Focus of this Articles
Open File Format
The Best Serialization is No Serialization
The statement “the best serialization is no serialization” highlights an important principle in data management:
- In-Memory Processing: By keeping data in-memory, you can eliminate the overhead associated with serialization and deserialization. This approach is especially advantageous in scenarios where data is frequently accessed or modified, such as real-time analytics or streaming applications.
- Performance Gains: Avoiding serialization can significantly boost performance, as accessing in-memory data is typically faster than reading from disk or performing conversions. This can lead to reduced latency in data processing and improved response times for applications.
- Simplicity: Reducing or eliminating serialization simplifies application architecture. It minimizes the complexity of handling multiple data formats and reduces the need for transformations, making the system easier to maintain and debug.
Candidates
- Protobuf: Protobuf serializes entities as messages into a binary representation. There is no standard way to write a large set of messages into a file, but for some languages like Java, there are convenience methods to read and write messages delimited by their size. Compression can be done with data stream compression manually.
- Thrift
- MessagePack
- Avro: Avro is similar to Protobuf, but also has build-in support for writing multiple entities into a file and handles separation itself.
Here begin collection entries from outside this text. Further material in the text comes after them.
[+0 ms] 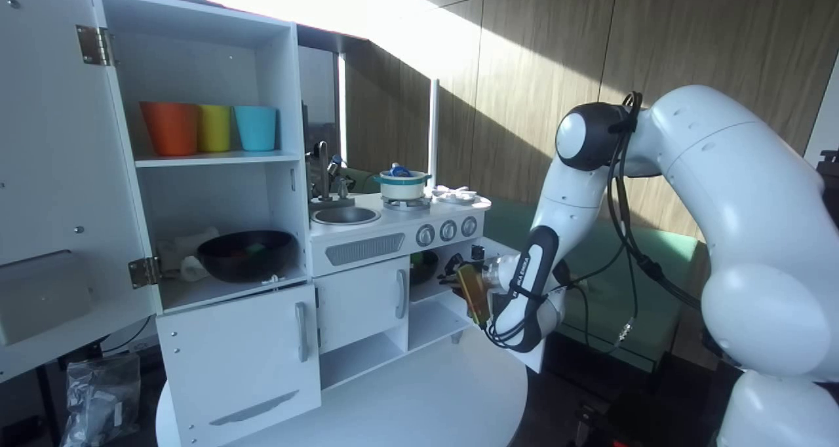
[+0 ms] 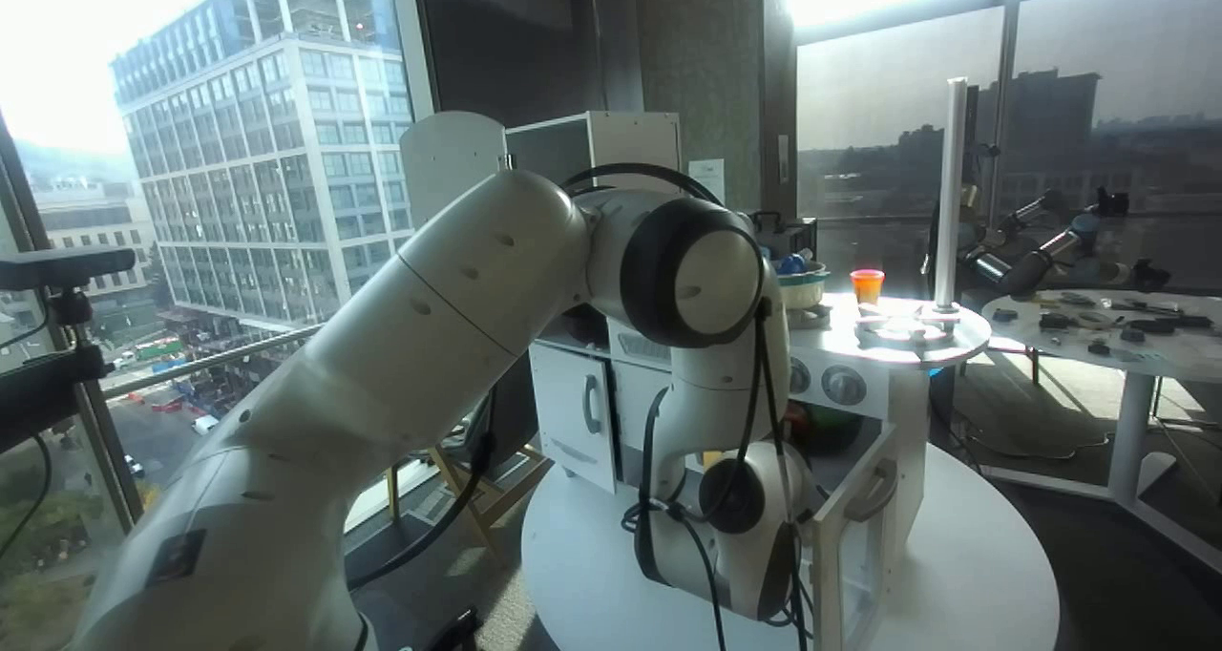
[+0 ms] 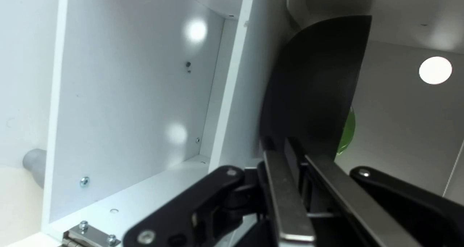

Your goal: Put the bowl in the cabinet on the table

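The small dark bowl (image 1: 419, 275) stands on the upper shelf in the right compartment of the white toy-kitchen cabinet (image 1: 360, 303). A green thing shows over its rim. It also shows partly in an exterior view (image 2: 829, 433). In the wrist view the bowl (image 3: 315, 76) fills the space ahead of my gripper (image 3: 279, 143). My fingers are a little apart, with their tips at the bowl's near outer wall. I cannot tell whether they touch it. In an exterior view the gripper (image 1: 448, 273) is at the compartment's opening. The round white table (image 1: 406, 408) carries the cabinet.
The compartment's open door (image 2: 850, 546) stands out beside my arm. The compartment's shelf edge (image 3: 232, 76) is close to my fingers. A pot (image 1: 401, 186) is on the stove top. A wider black bowl (image 1: 229, 260) and coloured cups (image 1: 169, 129) stand in the tall unit.
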`<state>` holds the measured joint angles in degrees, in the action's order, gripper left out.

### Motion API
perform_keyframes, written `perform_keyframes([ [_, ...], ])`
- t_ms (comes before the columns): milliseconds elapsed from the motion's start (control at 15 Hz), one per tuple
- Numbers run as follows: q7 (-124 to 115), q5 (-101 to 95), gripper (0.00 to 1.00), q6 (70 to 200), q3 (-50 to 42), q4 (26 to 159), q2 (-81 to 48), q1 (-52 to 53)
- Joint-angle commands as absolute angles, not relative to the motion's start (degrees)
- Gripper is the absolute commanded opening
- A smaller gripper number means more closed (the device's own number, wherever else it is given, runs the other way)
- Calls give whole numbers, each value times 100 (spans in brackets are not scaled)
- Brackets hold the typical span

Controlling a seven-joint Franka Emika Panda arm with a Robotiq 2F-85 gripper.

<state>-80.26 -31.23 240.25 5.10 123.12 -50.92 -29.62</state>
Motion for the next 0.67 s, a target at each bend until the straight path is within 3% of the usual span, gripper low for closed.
perform_keyframes([
  [0, -7941, -2903, 15, 24315, 471, 12540, -4871, -2842],
  [67, -7931, -2853, 16, 24315, 469, 12576, -4825, -2812],
  [133, -7912, -2803, 38, 24301, 476, 12588, -4793, -2780],
  [333, -7882, -2690, 53, 24191, 498, 12577, -4688, -2662],
  [600, -7862, -2530, 84, 24165, 501, 12564, -4613, -2522],
])
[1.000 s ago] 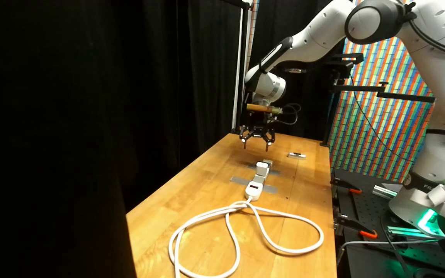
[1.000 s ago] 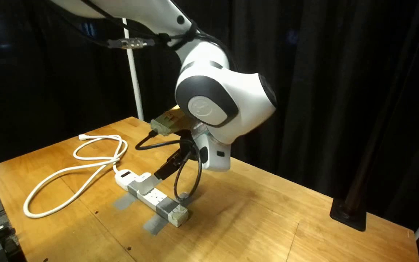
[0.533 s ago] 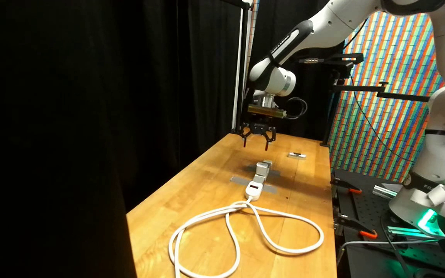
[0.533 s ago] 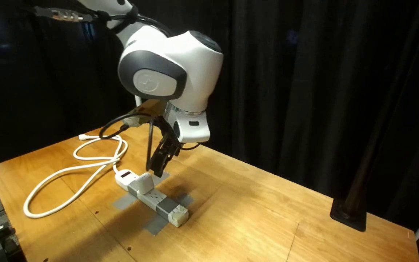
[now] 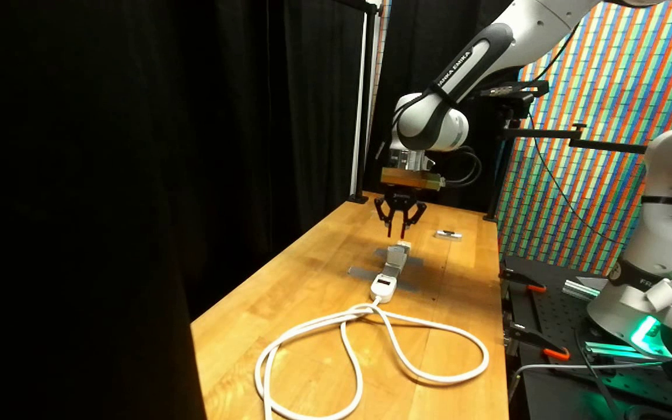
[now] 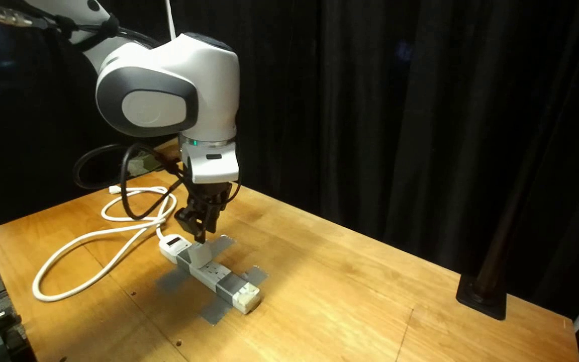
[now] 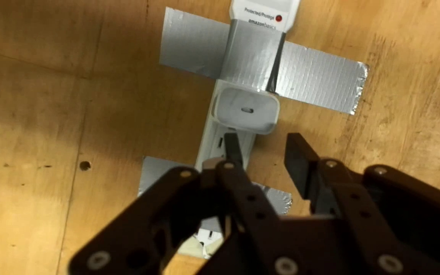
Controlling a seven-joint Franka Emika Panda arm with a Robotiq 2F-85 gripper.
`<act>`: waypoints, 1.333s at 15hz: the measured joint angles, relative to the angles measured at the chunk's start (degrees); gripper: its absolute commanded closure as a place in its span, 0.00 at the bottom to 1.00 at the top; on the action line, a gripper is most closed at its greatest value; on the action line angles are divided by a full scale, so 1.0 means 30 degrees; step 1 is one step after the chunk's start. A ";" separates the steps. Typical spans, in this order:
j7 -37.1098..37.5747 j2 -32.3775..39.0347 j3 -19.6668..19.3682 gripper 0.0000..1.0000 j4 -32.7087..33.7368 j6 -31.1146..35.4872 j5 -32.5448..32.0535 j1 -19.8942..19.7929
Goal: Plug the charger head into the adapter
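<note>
The charger head (image 7: 247,107) is a small white block standing on the adapter (image 6: 214,274), a white socket strip taped to the wooden table. In the wrist view its rounded face points up, covering the outlet beneath, with free slots just below it. Both exterior views show it upright, near the strip's cable end (image 5: 383,287). My gripper (image 7: 262,141) points down, partly open, with nothing between its fingers. It hovers close above the charger head in an exterior view (image 6: 200,237). From the wrist, the left finger (image 7: 232,147) overlaps the strip and the right finger (image 7: 300,164) lies over bare wood.
A white cable (image 5: 359,373) loops across the table from the strip. Grey tape (image 7: 319,74) crosses the strip at two places. A small silver-and-dark object (image 5: 448,234) lies near the far side, and clamps (image 5: 525,281) grip the table edge. A black post base (image 6: 480,296) stands on the table.
My gripper has swung from a slant to pointing straight down, nearer the charger head. Its fingers have drawn closer together from wide apart. The charger head and adapter stay in place.
</note>
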 measured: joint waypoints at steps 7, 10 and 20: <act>0.1914 -0.0552 0.0613 0.96 -0.0392 -0.0102 -0.0630 -0.0084; 0.2410 -0.0332 0.0725 0.97 -0.0507 -0.0091 -0.0716 -0.0092; 0.2493 0.0492 0.1115 0.97 -0.0521 0.0018 -0.0720 -0.0282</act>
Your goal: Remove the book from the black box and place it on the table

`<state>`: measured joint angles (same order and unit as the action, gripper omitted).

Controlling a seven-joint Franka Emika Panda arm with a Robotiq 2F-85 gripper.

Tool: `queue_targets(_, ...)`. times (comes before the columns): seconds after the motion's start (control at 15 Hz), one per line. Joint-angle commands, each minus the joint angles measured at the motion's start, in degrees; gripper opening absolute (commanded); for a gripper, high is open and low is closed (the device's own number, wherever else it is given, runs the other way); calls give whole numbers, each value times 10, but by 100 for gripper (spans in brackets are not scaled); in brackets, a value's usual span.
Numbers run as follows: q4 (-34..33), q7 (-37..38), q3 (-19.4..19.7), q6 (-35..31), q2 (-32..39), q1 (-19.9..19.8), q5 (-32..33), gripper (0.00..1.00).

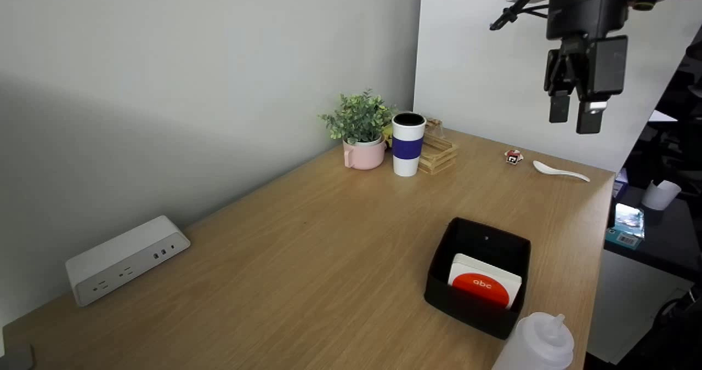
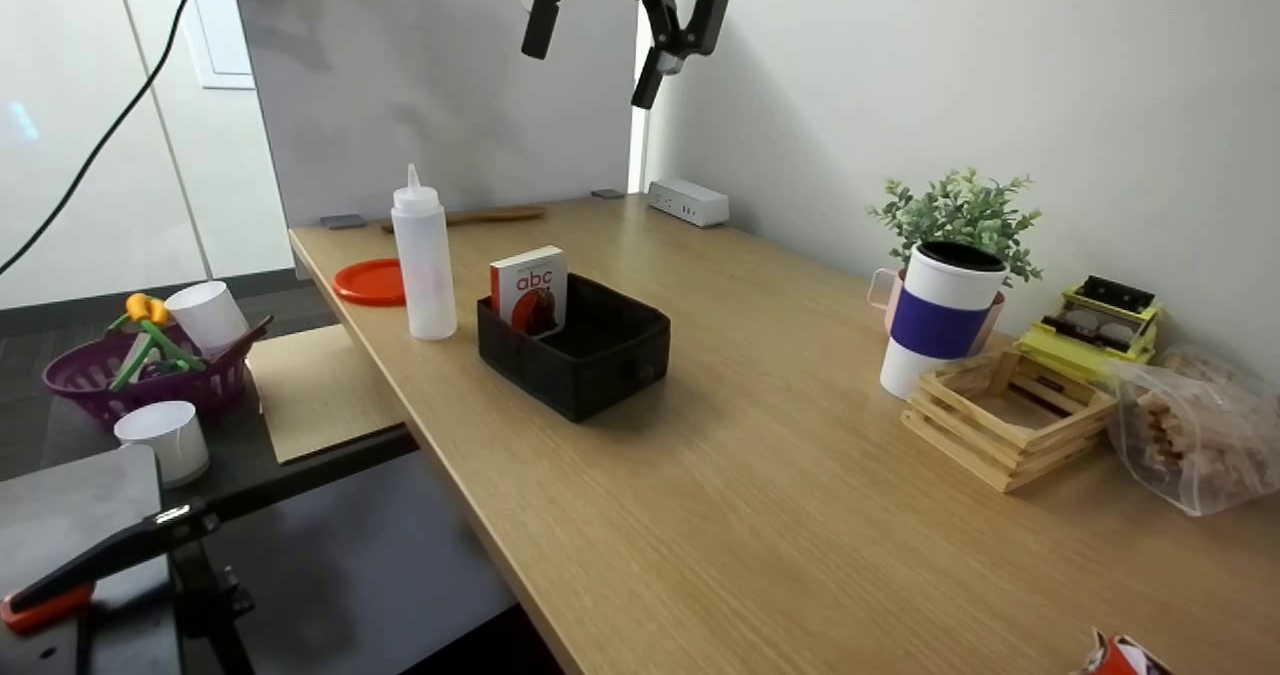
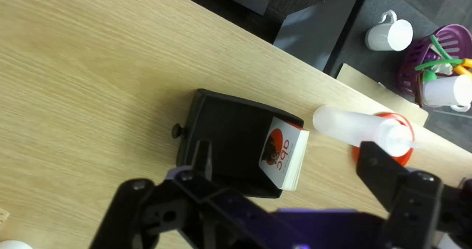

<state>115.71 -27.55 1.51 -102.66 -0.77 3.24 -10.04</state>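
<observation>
The book [image 1: 485, 280], white with a red-orange patch and "abc" on its cover, stands tilted in the black box [image 1: 466, 309], against the end wall nearest the bottle. In an exterior view the book [image 2: 534, 290] sticks up above the rim of the box [image 2: 625, 360]. The box sits on the light wood table [image 1: 307, 271]. My gripper [image 1: 574, 115] is open and empty, high above the table; it also shows in an exterior view [image 2: 592, 73]. In the wrist view its spread fingers [image 3: 286, 155] frame the book [image 3: 282, 151] from above, without touching it. The book's lower edge is hidden.
A translucent bottle [image 2: 425, 265] stands close beside the box's book end, with a red plate [image 2: 368, 283] behind it. A tumbler [image 1: 406, 148], potted plant [image 1: 364, 153], wooden crate [image 1: 439, 156] and power strip [image 1: 129, 257] stand along the wall. A spoon [image 1: 559, 171] lies near the table's end.
</observation>
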Motion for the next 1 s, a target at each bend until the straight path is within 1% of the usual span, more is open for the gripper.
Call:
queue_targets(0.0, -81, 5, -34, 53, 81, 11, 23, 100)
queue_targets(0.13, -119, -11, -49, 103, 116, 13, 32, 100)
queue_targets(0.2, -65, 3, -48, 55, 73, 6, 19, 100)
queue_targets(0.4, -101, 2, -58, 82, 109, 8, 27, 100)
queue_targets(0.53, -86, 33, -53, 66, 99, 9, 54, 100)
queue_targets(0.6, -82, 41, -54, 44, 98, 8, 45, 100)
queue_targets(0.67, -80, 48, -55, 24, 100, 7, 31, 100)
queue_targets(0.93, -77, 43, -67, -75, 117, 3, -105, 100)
It has several compression codecs built-in which can be set per file. Java classes can be generated by Avro based on an Avro schema file and are natively supported by the Avro reader and writer implementations. Alternatively, data can be stored in GenericRecord. Both variants are included in the results below.
- Parquet: Parquet is a columnar data format. It is mainly used inside the Hadoop universe, but is available as a separate library. It still depends on hadoop-common, so the dependency footprint is significantly larger than for all other formats. It supports the schema definition files of Avro, natively supports storing multiple entities and has built-in compression which works on a per-column level, making compression very efficient. The generated Java classes from Avro can be used as well as the GenericRecord. Additionally, Parquet allows to do the (de-)serialization without Avro. The Group class demonstrates this. It is included in the results as well.
- ORC
- Arrow
- Kryo: Kryo is an object graph serialization framework. It can serialize Java objects directly, but thus only supports Java and can not be used in other languages.
- SQLite: SQLite is a well-known self-contained SQL database which is supported by many languages, including Java. It can basically be used by any database framework using JDBC. The whole database with all tables is stored in a single file. For performance comparison, a database with a single table is used and all data is retrieved with a single select.
Metrics
- Write/Serialization Performance: Measures the time taken to serialize (or write) data to the respective format.
- File Size: Compares the file size on disk after writing the same dataset using each format.
- Read/Deserialization SPerformance: Measures the time taken to read (or deserialize) data from the respective format back into memory.
- Schema Evolution support: Evaluates how easily each format allows for changes in the schema without breaking compatibility.
- Interoperability: Assesses how well each format works with different data processing tools and libraries.